Taking the listing below line by line, tally those that contain the string "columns". Give the total alone.

Record set —
^^^^^^^^

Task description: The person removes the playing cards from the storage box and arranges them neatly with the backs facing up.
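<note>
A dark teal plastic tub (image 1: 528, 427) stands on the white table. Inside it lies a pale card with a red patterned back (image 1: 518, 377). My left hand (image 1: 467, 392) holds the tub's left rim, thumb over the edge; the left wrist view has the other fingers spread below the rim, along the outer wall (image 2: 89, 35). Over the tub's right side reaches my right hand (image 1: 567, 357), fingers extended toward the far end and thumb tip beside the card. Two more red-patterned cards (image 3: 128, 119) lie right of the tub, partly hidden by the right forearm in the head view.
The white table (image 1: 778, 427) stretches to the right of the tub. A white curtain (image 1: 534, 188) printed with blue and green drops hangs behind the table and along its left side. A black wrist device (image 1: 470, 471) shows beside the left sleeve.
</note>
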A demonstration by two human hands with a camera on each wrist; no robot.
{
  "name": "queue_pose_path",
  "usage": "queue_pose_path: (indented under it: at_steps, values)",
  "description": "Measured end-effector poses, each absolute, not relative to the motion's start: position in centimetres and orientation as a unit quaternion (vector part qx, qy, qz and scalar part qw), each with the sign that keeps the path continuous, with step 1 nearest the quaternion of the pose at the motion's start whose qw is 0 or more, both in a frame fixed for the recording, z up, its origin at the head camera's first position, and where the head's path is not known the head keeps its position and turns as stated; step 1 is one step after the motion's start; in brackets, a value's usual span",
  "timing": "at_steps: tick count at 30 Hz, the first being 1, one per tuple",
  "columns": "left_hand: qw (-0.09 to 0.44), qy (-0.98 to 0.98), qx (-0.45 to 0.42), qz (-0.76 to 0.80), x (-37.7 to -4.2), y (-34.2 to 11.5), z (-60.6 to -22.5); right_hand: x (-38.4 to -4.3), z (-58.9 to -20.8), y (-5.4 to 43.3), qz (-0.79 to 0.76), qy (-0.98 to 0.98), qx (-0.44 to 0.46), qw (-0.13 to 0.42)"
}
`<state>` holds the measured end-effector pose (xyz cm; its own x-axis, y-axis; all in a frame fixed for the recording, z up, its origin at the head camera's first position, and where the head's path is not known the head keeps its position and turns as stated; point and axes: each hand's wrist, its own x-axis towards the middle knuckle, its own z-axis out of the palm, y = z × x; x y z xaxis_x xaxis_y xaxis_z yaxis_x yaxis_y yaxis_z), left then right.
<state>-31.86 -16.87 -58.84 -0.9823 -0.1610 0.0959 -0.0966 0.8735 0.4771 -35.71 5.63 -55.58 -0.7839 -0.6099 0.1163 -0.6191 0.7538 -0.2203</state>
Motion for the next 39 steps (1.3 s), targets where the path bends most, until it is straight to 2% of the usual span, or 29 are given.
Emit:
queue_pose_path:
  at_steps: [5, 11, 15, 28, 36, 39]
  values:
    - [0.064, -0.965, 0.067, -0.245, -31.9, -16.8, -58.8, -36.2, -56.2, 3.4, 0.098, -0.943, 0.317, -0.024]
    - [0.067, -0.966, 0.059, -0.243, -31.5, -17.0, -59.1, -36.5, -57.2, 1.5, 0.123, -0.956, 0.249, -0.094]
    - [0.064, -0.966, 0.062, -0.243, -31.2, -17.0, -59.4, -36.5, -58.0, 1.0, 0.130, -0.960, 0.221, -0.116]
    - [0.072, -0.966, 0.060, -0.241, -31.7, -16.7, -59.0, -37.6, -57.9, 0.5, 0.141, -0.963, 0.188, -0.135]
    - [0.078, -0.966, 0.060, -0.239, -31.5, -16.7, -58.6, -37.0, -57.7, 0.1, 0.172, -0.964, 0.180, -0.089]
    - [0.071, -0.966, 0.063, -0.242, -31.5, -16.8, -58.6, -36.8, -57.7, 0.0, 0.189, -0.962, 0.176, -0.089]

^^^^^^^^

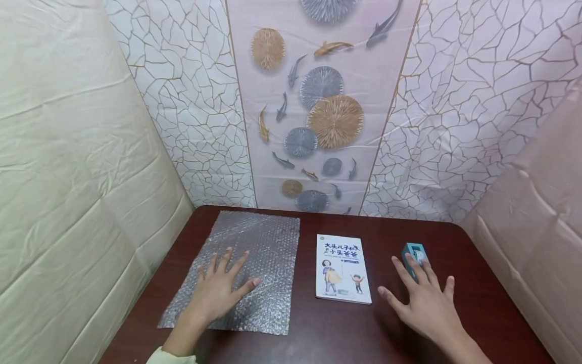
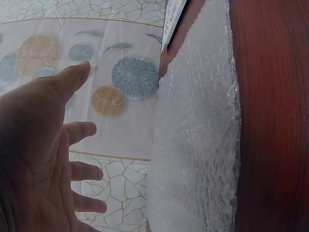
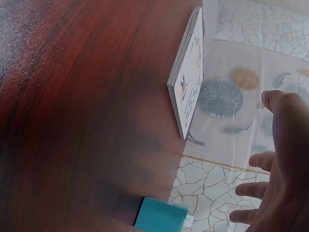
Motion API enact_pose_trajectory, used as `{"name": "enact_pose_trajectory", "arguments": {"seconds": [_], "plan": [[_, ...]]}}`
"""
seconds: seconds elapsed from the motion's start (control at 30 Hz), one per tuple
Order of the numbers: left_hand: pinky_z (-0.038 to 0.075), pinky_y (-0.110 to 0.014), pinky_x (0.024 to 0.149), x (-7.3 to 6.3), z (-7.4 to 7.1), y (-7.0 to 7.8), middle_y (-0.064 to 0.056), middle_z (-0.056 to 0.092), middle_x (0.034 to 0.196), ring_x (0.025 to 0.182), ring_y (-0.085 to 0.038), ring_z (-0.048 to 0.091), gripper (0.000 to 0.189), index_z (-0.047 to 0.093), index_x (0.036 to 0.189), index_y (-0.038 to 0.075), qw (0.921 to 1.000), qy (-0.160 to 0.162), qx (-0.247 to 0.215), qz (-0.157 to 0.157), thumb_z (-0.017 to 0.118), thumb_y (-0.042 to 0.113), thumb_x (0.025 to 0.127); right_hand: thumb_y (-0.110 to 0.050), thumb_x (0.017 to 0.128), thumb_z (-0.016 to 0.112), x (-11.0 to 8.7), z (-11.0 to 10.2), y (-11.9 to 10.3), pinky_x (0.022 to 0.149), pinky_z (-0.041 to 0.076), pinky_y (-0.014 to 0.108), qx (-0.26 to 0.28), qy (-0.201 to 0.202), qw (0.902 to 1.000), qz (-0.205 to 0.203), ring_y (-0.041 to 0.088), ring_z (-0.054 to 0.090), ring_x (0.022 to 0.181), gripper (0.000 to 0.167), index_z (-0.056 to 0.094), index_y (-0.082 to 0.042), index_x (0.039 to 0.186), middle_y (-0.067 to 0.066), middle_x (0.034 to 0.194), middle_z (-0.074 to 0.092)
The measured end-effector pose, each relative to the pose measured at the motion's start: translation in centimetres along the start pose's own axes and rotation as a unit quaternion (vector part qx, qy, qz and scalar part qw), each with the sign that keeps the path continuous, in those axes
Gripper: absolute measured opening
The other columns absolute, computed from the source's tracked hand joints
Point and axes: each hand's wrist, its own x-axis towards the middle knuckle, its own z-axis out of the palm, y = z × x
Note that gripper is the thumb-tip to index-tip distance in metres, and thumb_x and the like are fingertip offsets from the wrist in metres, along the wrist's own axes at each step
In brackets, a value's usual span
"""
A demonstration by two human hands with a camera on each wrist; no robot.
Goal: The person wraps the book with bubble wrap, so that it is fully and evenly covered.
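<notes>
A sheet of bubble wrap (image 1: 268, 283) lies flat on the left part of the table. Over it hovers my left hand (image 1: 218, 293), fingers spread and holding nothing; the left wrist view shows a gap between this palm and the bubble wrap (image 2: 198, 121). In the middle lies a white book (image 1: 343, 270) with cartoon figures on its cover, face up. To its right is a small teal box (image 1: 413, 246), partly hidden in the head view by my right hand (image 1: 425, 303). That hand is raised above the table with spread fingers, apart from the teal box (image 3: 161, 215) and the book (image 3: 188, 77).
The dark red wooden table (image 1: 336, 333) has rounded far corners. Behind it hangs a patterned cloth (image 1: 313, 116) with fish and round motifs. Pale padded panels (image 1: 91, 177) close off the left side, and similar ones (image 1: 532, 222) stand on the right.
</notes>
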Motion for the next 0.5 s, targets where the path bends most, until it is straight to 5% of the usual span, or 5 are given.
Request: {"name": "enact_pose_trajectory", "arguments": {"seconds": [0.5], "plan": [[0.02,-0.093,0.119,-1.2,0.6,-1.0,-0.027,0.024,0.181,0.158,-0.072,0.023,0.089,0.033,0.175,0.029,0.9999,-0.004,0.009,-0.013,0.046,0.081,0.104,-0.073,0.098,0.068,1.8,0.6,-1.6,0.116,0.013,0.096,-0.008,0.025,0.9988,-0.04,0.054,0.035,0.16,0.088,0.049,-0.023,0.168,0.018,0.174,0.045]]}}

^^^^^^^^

Exercise answer — 2